Напомню, кстати, что слово «революция» стало широко известным именно в связи с его использованием применительно к истории ментальности. В таком своём качестве оно впервые было употреблено в опубликованной в 1543 г. работе Н. Коперника «Об обращении небесных сфер»[41]. «В конце XVIII века И. Кант применил выражение “революция в способе мышления” для обозначения переворотов, происходивших в математике периода ранней античности, в физике времён Галилея и в естествознании эпохи Бэкона Веруламского»[42].

Во второй половине ХХ века Л. Н. Гумилёв связал ментальные революции со вспышками пассионарности. Правда, объяснение их природы он дал неубедительное: пассионарность, по мнению Гумилёва, наследственный признак, причина которого коренится в коллективном подсознательном; «следовательно, пассионарность — это биологический признак…»(?)[43] (курсив и вопросительный знак мои. — С. Г.). Хотя даже из собственно гумилёвского анализа причин пассионарных вспышек видно, что они возникают лишь там и тогда, где и когда борьба идей в её межсубъектных взаимодействиях становится особенно острой. Убеждает, в частности, такое его наблюдение: «Растущая пассионарность толкала людей… на поиски мировоззрения, поиски, которые никогда не одобряются и именуются богоискательством. Но это занятие не блажь, а индикатор пассионарного напряжения эпохи <…> требовалось непротиворечивое мировоззрение, которое объединило бы… жизненный опыт с традицией и уровнем знаний того времени»[44].

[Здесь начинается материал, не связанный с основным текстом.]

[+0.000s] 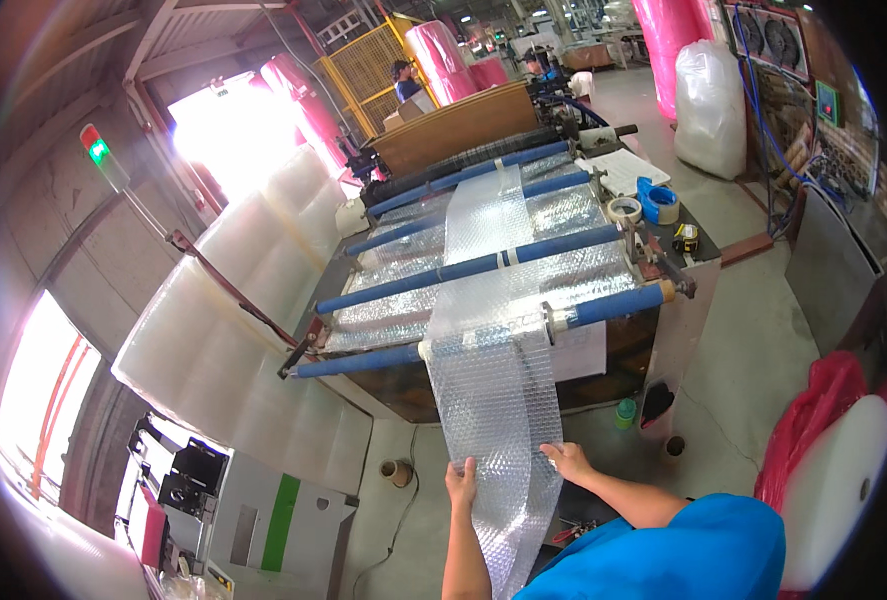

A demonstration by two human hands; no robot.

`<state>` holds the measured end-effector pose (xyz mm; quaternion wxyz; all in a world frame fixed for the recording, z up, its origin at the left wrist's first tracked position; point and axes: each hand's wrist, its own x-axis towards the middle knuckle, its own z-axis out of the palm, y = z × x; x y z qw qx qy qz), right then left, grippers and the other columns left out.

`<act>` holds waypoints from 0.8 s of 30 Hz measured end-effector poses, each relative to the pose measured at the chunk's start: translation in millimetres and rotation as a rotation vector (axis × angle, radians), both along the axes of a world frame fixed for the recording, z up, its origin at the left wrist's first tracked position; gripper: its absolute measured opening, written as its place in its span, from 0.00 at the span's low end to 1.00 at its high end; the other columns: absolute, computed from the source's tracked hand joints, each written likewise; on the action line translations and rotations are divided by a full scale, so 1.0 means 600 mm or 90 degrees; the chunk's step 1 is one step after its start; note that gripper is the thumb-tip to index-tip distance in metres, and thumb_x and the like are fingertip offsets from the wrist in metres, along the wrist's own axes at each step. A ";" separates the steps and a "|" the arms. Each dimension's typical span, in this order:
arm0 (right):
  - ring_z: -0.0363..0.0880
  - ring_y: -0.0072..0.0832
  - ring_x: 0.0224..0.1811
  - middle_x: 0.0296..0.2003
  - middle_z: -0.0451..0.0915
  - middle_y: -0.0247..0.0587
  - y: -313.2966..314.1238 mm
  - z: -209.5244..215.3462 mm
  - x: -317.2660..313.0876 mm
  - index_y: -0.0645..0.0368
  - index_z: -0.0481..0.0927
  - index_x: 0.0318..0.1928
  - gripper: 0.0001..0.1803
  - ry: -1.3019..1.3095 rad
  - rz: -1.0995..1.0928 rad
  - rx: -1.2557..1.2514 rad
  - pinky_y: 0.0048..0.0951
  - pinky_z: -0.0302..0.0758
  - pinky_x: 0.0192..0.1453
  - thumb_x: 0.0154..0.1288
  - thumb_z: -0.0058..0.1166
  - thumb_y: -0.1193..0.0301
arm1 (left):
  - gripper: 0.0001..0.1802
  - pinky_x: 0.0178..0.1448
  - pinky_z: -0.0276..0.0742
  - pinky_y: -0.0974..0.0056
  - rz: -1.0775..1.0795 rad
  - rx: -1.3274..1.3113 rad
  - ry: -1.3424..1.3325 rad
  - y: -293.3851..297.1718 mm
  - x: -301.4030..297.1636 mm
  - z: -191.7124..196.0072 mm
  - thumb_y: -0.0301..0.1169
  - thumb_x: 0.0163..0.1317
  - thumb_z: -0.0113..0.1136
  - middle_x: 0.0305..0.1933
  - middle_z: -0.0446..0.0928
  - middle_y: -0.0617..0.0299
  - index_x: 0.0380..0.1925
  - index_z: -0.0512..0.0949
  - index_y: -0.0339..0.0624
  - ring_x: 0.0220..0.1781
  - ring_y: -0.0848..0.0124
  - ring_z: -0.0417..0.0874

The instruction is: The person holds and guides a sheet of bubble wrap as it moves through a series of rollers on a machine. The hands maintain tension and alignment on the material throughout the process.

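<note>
A long strip of clear bubble wrap (493, 400) runs over the blue rollers of a machine and hangs down its front toward me. My left hand (461, 482) is closed on the left edge of the strip, thumb uppermost. At the opposite edge, slightly higher, my right hand (568, 463) pinches the film between thumb and fingers. Below both hands the strip continues down past my blue sleeve (683, 545). The front blue roller (613, 307) carries the strip between two collars.
Tape rolls (660, 205) and a yellow-black tape measure (685, 238) lie on the machine's right side. Large bubble-wrap rolls (233, 270) stand left. A cardboard core (395, 473) and a green-capped bottle (625, 411) are on the floor. Another person (403, 82) is far behind.
</note>
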<state>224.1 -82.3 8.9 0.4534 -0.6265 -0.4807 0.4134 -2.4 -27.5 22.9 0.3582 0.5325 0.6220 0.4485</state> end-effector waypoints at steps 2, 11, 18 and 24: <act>0.67 0.20 0.18 0.13 0.70 0.36 -0.003 -0.020 -0.012 0.64 0.73 0.18 0.25 0.017 -0.020 0.029 0.29 0.65 0.24 0.57 0.48 0.52 | 0.19 0.38 0.70 0.66 0.003 0.014 0.001 -0.008 -0.002 0.008 0.40 0.51 0.59 0.30 0.75 0.58 0.34 0.72 0.34 0.32 0.71 0.74; 0.72 0.33 0.18 0.13 0.70 0.49 0.123 0.079 0.062 0.67 0.73 0.20 0.30 -0.074 -0.020 0.101 0.34 0.67 0.28 0.55 0.48 0.48 | 0.22 0.41 0.69 0.65 -0.063 0.014 -0.032 0.126 0.036 0.082 0.43 0.53 0.57 0.34 0.76 0.55 0.35 0.72 0.32 0.35 0.69 0.75; 0.69 0.21 0.17 0.15 0.71 0.36 0.171 0.130 0.043 0.63 0.73 0.25 0.22 0.073 -0.119 0.156 0.24 0.65 0.24 0.56 0.50 0.54 | 0.27 0.28 0.67 0.69 -0.025 0.022 0.106 0.172 0.036 0.180 0.47 0.41 0.66 0.27 0.73 0.60 0.27 0.71 0.33 0.24 0.76 0.70; 0.67 0.17 0.17 0.16 0.71 0.33 0.098 0.098 -0.004 0.62 0.73 0.25 0.19 0.113 -0.148 0.126 0.21 0.65 0.22 0.57 0.51 0.57 | 0.29 0.35 0.71 0.68 -0.076 -0.102 0.076 0.094 0.004 0.139 0.45 0.39 0.68 0.32 0.75 0.55 0.34 0.71 0.33 0.31 0.72 0.74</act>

Убеждают и другие, близкие к вышеприведённому, наблюдения Гумилёва: «Пассионарная элита, восприняв то или иное учение, вводит его в стереотип поведения, тем самым вовлекая в принятый настрой массы обывателей, принимающих доктрину без критики»[45]. А в результате «философское знание обретает общественное звучание»: «если не всем понятна сложная… аргументация, то всем ясны выводы»[46].

Выводы же — как это всегда и бывает в истории культуры — принимают форму практического руководства к действию, т. е. переводятся на язык понятной массам инструкции: «бить таких-то и молиться на таких-то». Чем и обеспечивается победа нового образа мышления над старым.

7. «ЗАКОЛДОВАНИЕ МИРА»

Возрастающая рационализация представлений о мире, непосредственно связанная с возрастающим отказом от метафизического пласта этих представлений, дала М. Веберу повод охарактеризовать весь процесс как «расколдование мира»: отныне «нет никаких таинственных, не поддающихся учёту сил, которые здесь (в мире. — С. Г.) действуют, <…> напротив, всеми вещами в принципе можно овладеть путём расчёта. Последнее, в свою очередь, означает, что мир расколдован. Больше не нужно прибегать к магическим средствам, чтобы склонить на свою сторону или подчинить себе духов, как это делал дикарь, для которого существовали подобные таинственные силы. Теперь всё делается с помощью технических средств и расчёта»[47].

При этом сам же автор термина указал и на цену «расколдования»: «Кто сегодня… ещё верит в то, что знание астрономии, биологии, физики или химии может — хоть в малейшей степени — объяснить нам смысл мира или хотя бы указать, на каком пути можно напасть на след этого “смысла”, если он существует?»[48].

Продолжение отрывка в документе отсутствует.